Super-resolution ultrasound imaging with ultrasound localization microscopy (ULM) offers a high-resolution view of microvascular structures. Yet, ULM image quality heavily relies on precise microbubble (MB) detection. Despite the crucial role of localization algorithms, there has been limited focus on the practical pitfalls in MB detection tasks such as setting the detection threshold. This study examines how False Positives (FPs) and False Negatives (FNs) affect ULM image quality by systematically adding controlled detection errors to simulated data. Results indicate that while both FP and FN rates impact Peak Signal-to-Noise Ratio (PSNR) similarly, increasing FP rates from 0\% to 20\% decreases Structural Similarity Index (SSIM) by 7\%, whereas same FN rates cause a greater drop of around 45\%. Moreover, dense MB regions are more resilient to detection errors, while sparse regions show high sensitivity, showcasing the need for robust MB detection frameworks to enhance super-resolution imaging.

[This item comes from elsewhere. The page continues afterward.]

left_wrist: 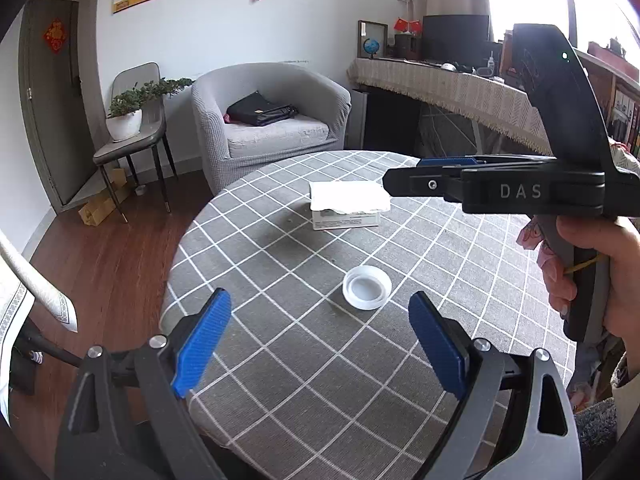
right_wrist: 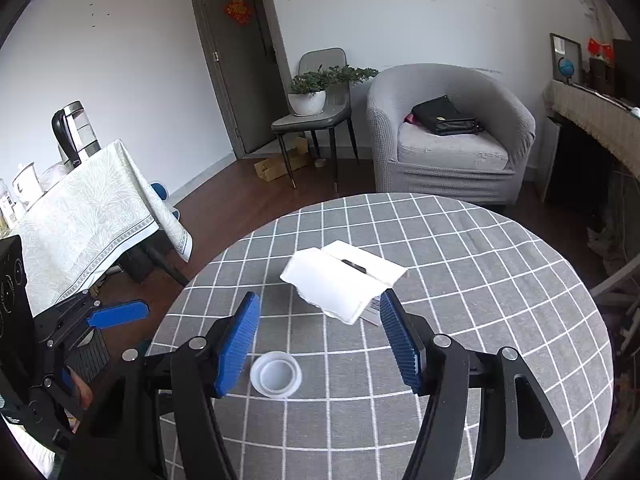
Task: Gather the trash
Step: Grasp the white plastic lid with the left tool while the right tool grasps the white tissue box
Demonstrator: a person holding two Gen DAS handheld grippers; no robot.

翻译：基于超声定位显微成像（ULM）的超分辨率超声成像技术能够提供微血管结构的高分辨率视图。然而，ULM图像质量在很大程度上依赖于微泡（MB）的精确检测。尽管定位算法至关重要，但针对MB检测任务中实际存在的缺陷（例如检测阈值的设定）的关注仍然有限。本研究通过向模拟数据中系统性地添加受控检测误差，探讨了假阳性（FP）与假阴性（FN）如何影响ULM图像质量。结果表明，虽然FP率与FN率对峰值信噪比（PSNR）的影响相似，但将FP率从0%提升至20%会使结构相似性指数（SSIM）下降7%，而相同的FN率则会导致约45%的更大降幅。此外，密集MB区域对检测误差具有更强的鲁棒性，而稀疏区域则表现出较高的敏感性，这凸显了构建稳健的MB检测框架以提升超分辨率成像质量的必要性。